Chapitre 2


-       Putain c’est hyper bien que tu sois venu Bruno tu ne peux pas savoir dans quel merdier je me suis fourré dans quel terrier je me suis enterré c’est pas croyable c’est pitoyable c’est considérablement et largement la galère et en même temps c’est tellement loin de ce que tu as dû vivre toi-même ces dernières années que je ne sais pas par où commencer pour ne pas t’effrayer et te faire détaller comme un lapin en même temps t’expliquer parce qu’il faut quand même que tu comprennes pour pouvoir m’aider et je dirais tout simplement que tu es la seule personne à pouvoir le faire mon ami oui je sais que je peux t’appeler comme ça parce que tu étais vraiment mon ami à Houellebecq tu te souviens Bruno nous deux à Houellebecq ?
           
            La phrase était sortie d’un jet. Aucune respiration n’était venue interrompre le flot. JJ parlait souvent comme ça. Ses propos avaient toujours ressemblé à des diatribes, à la fois passionnées et excessives, débitées à un train d’enfer, le visage mangé par ses yeux immenses. Lorsqu’on ne le connaissait pas, on se demandait si l’on avait affaire à un inspiré ou à un demeuré. Lorsqu’on le connaissait également d’ailleurs. Cette manière de s’exprimer avait toujours eu le don d’effrayer les filles. Jean-Jacques abordait celles qui lui plaisaient comme on attaque un commissariat. Murielle en avait fait les frais, mais d’autres filles du lycée avaient été à deux doigts de porter plainte pour harcèlement. Je dois cependant à la vérité de dire que l’une de ses tentatives malheureuses avait provoqué ma rencontre avec Agathe, et par voie de conséquence mon dépucelage.
-      Tu te souviens Bruno ?

            Oui, malgré moi, je me souvenais. Comme tout le monde, j’avais d’abord été désarçonné par l’intensité du personnage, et comme tout le monde, il m’était arrivé d’éclater de rire devant les maladresses qui en découlaient. «  La maladresse d’un albatros » avait gentiment dit Karim, qui était de loin le plus cultivé du groupe T4, notre bande de terminale 4. Mais si je payais mon tribu à la normalité en me foutant de sa gueule, je m’étais quand même rapproché de lui, à l’occasion de parties interminables de foot-3D, que nous jouions lors des permanences, dans les bâtiments de verre recyclable, en bas du lycée. Il exprimait alors en toute liberté sa perception distordue du monde. Dans sa bouche, les tableaux n’étaient pas simplement beaux, mais infiniment esthétiques, les jeunes filles seulement jolies, mais douloureusement sublimes, les professeurs uniquement sévères, mais ignoblement retords. Je crois ne jamais lui avoir dit que je trouvais cette manière de parler ridicule.
-       Bon alors, écoute moi bien !

            Il s’est penché en avant alors que le serveur arrivait. : «  Bonsoir Monsieur, pour vous ce sera ? » Jean-Jacques a relevé la tête vers le grand type à la blouse blanche et aux cheveux ras. J’ai alors découvert une cicatrice qui partait de son oreille vers son menton. Fine et nette, comme un trait de crayon pour préparer une opération de chirurgie. Il a regardé le garçon avec une froideur extrême. Voyant ses maxillaires se contracter, l’espace d’un instant, j’ai cru qu’il allait se saisir d’un couteau et le planter dans la cuisse de l’autre. L’hypothèse paraissait crédible.
            Il n’en a rien fait.
-       Euh, oui…Une bière merci.
           
            Puis, se tournant de nouveau vers moi.
-       Ecoute moi bien parce que je ne sais pas exactement de combien de temps je dispose, ni même s’il n’est pas déjà trop tard.

            Nous nous regardions au fond des yeux.
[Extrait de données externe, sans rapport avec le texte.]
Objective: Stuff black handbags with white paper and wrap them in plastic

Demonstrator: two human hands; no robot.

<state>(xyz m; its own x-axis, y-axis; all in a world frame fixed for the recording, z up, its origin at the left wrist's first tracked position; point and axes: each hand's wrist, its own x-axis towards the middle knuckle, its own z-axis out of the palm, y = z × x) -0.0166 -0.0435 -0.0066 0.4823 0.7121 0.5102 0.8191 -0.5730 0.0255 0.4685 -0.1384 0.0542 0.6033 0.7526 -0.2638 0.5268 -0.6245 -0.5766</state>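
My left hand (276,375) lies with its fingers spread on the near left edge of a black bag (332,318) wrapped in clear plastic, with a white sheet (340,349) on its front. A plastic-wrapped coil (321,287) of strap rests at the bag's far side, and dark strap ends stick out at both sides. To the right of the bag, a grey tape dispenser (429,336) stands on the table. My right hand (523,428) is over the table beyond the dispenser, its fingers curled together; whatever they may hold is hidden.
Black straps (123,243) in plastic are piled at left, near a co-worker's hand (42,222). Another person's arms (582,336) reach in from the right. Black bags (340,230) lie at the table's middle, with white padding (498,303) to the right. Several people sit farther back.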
Lui parce qu’il avait toujours regardé les gens comme ça, moi pour m’assurer que cette hyperexcitation n’était pas due à la drogue. L’espace a semblé soudain se rétrécir, le plafond nuageux se rabaisser vers les toits des immeubles et la  circulation sur l’avenue de France ne produire plus qu’une rumeur timide. Même la bande de yuppies en costards, à deux tables de nous, semblait se contenter de murmurer l’hymne de Liverpool, alors que la retransmission du match de l’année, contre Canton, était annoncée sur tous les écrans pour dans une demi-heure.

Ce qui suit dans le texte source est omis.